LinguList commented 6 months ago

The results are already interesting. We would want to see the sounds that are on-distinguishable then. And we would like to discuss if we need to maintain the contrasts.

LinguList commented 6 months ago

But you are perfectly right! The example is very nice. Most confused sounds are clear cases where an overly strict phonetic annotation gives the impression of missed phonological distinctions, which do never occur in the data.

However, the languages under Slavic influence all have -- potentially phonemic -- distinctions for a palatal series and a non-palatal series, and these are not rendered. So we might want an additional test of distinguishability or distinctive force.
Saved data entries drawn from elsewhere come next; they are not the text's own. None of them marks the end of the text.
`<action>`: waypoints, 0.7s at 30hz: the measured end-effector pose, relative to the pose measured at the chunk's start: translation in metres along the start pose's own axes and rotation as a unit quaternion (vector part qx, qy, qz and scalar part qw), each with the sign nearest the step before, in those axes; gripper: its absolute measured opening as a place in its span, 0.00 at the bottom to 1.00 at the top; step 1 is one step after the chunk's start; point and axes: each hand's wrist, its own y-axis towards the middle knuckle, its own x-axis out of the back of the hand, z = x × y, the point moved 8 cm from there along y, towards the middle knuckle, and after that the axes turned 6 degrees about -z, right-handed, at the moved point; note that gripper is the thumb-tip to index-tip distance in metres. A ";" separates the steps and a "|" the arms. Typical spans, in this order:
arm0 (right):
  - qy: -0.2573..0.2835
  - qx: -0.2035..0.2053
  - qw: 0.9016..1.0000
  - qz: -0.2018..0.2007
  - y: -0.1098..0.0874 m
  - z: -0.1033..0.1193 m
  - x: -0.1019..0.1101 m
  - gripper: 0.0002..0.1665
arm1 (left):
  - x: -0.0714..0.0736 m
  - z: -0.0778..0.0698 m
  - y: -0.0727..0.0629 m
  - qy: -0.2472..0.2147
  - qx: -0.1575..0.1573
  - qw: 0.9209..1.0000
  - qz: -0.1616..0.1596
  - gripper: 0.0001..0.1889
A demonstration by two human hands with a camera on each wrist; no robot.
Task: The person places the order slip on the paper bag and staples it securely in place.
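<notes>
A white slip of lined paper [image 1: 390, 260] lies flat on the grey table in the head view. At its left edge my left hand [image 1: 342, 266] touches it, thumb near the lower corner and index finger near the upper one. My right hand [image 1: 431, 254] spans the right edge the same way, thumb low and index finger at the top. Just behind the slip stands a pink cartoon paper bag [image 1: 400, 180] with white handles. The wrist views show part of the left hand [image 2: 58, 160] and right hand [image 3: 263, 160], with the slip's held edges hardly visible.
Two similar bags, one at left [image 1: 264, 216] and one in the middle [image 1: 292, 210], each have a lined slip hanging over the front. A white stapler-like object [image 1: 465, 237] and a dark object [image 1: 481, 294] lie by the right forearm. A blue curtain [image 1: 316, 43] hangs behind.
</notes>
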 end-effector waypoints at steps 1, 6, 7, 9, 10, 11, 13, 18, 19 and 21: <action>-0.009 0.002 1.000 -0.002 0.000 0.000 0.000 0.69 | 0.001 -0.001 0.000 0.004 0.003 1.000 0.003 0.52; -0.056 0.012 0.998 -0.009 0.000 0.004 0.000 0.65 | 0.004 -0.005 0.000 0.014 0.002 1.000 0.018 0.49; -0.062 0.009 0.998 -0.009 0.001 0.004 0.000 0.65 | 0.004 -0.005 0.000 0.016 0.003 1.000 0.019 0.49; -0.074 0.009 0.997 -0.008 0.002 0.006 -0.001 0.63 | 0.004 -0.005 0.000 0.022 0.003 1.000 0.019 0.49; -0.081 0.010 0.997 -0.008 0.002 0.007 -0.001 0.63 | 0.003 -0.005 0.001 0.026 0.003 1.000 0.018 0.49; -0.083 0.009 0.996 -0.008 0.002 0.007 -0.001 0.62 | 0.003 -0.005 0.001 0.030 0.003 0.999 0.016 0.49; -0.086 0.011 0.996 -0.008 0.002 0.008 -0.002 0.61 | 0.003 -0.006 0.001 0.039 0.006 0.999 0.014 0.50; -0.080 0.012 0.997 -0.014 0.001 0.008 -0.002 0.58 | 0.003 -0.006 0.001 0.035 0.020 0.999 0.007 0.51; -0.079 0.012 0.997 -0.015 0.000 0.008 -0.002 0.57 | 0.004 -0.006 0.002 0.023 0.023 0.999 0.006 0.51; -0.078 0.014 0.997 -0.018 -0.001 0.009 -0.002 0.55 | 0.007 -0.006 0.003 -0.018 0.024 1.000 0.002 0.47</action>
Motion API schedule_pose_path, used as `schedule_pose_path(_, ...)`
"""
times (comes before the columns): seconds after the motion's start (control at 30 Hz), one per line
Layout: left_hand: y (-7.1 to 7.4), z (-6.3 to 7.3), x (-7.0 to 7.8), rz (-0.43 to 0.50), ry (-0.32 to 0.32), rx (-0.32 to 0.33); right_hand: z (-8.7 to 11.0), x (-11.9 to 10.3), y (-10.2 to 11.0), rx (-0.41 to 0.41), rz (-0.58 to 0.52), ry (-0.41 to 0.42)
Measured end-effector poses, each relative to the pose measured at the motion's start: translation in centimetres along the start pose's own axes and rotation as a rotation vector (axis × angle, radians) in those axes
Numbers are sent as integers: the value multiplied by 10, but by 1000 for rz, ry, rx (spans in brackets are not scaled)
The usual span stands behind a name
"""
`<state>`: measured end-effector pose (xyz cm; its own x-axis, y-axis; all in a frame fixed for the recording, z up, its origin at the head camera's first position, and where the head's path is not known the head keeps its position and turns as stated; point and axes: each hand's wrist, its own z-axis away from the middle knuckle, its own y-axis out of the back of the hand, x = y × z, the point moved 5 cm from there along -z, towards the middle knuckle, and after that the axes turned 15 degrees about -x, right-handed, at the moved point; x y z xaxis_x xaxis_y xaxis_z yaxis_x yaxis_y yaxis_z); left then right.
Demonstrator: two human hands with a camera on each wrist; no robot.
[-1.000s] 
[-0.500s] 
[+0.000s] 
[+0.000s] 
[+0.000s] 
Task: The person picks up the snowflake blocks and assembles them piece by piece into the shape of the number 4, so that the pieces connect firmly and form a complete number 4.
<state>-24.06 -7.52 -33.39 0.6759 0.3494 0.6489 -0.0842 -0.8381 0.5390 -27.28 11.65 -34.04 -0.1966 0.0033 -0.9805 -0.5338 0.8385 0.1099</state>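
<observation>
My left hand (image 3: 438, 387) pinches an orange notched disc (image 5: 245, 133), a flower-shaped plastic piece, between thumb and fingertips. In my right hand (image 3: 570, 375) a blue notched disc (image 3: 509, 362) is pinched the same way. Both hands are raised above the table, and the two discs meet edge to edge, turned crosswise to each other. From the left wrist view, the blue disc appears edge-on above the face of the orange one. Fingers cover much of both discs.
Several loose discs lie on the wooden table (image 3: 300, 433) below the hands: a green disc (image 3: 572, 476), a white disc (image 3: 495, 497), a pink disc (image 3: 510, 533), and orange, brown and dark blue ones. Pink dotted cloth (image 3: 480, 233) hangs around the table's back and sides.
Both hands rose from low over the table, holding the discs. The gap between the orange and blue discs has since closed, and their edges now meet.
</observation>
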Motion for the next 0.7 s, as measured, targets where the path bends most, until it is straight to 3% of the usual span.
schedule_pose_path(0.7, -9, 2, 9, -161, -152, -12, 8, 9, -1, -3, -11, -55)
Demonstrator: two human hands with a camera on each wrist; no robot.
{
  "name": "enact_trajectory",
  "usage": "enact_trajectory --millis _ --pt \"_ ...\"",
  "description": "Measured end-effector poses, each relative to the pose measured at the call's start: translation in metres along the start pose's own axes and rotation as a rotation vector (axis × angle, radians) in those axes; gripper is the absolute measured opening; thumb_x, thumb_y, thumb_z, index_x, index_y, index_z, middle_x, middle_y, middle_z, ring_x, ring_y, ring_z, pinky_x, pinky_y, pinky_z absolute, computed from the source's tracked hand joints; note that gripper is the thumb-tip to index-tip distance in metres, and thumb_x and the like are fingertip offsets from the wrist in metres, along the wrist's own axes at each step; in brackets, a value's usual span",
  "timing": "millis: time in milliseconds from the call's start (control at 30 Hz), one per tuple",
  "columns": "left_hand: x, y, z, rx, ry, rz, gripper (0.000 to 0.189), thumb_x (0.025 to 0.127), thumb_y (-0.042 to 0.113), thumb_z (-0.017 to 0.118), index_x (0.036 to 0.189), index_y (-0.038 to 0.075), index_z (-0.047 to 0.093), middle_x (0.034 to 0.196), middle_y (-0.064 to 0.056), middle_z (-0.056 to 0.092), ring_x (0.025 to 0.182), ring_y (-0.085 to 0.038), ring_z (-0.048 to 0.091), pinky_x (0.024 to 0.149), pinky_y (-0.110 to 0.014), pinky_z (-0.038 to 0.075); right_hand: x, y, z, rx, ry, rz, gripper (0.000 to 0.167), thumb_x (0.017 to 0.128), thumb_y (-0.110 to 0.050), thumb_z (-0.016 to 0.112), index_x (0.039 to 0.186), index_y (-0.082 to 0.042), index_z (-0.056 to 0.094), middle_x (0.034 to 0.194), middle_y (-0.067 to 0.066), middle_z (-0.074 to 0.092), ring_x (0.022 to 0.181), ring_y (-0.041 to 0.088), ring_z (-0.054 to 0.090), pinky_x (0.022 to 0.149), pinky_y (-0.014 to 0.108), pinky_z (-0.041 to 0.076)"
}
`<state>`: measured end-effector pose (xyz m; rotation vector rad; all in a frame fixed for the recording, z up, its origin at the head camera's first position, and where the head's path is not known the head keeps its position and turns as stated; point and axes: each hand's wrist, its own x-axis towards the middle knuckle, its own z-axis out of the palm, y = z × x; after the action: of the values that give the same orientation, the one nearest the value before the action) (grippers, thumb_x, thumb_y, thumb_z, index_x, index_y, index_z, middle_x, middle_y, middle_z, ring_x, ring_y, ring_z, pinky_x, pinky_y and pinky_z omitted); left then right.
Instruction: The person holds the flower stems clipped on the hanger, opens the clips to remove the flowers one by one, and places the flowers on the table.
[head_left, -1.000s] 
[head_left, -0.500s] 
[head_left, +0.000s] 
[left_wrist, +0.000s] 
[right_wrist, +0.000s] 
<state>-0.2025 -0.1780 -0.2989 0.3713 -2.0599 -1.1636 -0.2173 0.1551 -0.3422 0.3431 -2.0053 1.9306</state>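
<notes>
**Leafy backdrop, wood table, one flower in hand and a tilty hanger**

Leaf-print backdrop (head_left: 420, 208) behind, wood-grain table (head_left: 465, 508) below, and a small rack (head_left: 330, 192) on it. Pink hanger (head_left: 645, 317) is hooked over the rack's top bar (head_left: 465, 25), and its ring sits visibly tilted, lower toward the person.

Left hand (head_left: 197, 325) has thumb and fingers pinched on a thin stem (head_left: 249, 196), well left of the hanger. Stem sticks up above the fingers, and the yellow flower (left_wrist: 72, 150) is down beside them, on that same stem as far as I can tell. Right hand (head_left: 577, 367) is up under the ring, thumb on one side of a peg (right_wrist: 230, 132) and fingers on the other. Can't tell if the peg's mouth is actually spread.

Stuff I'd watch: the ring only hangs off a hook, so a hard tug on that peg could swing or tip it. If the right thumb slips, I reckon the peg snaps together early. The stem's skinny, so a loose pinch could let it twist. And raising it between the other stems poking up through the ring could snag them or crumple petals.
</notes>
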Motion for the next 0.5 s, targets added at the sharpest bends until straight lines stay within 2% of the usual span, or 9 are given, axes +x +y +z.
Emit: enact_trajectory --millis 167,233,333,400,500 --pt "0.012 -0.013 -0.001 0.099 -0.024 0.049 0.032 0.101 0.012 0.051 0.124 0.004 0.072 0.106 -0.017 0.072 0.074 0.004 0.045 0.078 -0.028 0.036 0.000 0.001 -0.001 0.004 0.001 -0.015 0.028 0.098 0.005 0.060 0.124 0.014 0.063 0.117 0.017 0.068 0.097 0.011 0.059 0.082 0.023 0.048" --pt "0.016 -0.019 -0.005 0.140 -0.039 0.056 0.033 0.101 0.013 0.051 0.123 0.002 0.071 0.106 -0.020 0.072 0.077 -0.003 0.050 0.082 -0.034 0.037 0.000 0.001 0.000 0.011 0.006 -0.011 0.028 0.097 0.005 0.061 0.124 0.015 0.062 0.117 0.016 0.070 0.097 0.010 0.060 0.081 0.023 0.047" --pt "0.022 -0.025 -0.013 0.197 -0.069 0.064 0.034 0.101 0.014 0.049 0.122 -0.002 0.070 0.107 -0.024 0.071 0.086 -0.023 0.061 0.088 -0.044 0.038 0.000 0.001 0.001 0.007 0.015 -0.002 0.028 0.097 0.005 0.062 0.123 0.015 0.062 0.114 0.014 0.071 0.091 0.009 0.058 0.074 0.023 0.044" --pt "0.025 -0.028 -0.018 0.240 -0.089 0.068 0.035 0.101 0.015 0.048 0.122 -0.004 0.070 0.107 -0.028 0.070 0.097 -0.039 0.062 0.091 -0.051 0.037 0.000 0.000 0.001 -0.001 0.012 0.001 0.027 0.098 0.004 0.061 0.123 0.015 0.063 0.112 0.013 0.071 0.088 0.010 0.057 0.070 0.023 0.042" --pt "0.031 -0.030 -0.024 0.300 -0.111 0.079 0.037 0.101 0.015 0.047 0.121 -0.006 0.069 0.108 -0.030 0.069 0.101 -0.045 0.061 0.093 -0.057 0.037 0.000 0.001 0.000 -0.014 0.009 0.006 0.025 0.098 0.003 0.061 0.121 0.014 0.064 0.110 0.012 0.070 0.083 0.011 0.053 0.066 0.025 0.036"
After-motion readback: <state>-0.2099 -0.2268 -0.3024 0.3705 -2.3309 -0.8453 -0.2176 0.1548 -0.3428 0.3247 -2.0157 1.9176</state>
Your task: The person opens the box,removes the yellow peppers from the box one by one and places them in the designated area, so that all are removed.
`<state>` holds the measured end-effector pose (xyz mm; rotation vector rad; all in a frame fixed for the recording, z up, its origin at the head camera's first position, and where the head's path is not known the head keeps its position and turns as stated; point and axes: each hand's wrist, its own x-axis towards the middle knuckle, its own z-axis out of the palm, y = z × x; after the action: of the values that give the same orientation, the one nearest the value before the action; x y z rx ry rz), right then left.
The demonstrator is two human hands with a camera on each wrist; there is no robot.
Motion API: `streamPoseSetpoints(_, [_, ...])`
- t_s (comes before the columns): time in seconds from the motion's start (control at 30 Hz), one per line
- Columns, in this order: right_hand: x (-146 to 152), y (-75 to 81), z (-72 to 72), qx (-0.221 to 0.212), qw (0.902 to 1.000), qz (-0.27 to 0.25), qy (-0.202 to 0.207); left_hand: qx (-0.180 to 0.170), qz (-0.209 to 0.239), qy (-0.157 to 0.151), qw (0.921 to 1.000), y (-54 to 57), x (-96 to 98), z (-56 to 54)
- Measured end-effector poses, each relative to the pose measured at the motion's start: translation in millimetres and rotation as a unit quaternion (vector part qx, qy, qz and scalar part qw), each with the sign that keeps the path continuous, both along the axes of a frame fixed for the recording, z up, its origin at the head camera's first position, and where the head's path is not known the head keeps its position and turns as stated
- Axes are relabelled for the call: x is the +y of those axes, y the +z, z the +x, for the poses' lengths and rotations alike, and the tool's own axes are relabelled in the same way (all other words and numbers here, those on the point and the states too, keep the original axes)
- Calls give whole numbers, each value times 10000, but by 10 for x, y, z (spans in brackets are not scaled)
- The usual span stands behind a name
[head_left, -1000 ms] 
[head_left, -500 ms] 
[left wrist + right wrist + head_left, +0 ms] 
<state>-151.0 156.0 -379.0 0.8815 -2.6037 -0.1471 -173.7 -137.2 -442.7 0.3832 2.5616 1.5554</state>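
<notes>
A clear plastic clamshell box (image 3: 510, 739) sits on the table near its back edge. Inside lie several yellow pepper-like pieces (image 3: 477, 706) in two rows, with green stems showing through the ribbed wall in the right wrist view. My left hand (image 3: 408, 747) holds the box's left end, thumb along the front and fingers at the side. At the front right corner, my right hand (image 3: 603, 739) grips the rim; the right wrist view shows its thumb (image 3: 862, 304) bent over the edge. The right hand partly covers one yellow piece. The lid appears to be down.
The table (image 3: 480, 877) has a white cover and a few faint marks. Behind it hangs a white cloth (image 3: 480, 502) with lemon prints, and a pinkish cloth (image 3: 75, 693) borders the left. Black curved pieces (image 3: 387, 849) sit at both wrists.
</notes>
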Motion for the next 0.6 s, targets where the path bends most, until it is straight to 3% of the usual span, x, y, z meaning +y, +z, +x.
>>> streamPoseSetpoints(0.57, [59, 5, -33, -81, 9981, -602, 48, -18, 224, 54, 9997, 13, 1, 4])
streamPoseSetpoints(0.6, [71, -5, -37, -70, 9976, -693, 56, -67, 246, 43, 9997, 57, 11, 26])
I was thinking about this before: if we manage to break out CV(C) instances of the data, e.g., using LingPy's simple syllabification algorithm (or the one that we are now developing with @justalingwist), one could check how many syllable pairs would be merged. My bet would be that these languages with palatal series have some mergers, while Spanish etc. never merge the m with the labio-dental ɱ.

LinguList commented 6 months ago

Failure to distinguish f v̥ in Dutch seems like something one wants to improve also.

LinguList commented 6 months ago

But @arubehn I must say that we are now entering terrain already, where it gets linguistically interesting. We should -- if I manage to be in office tomorrow -- try to quickly discuss with @justalingwist what the potential of this study is (distinctivity is a topic I wanted to work on for a long time).

arubehn commented 6 months ago

Yes, let‘s discuss this soon - I agree that the results already look quite interesting. I will run the same kind of evaluation on different datasets tomorrow, since NorthEuraLex obviously has a typological bias.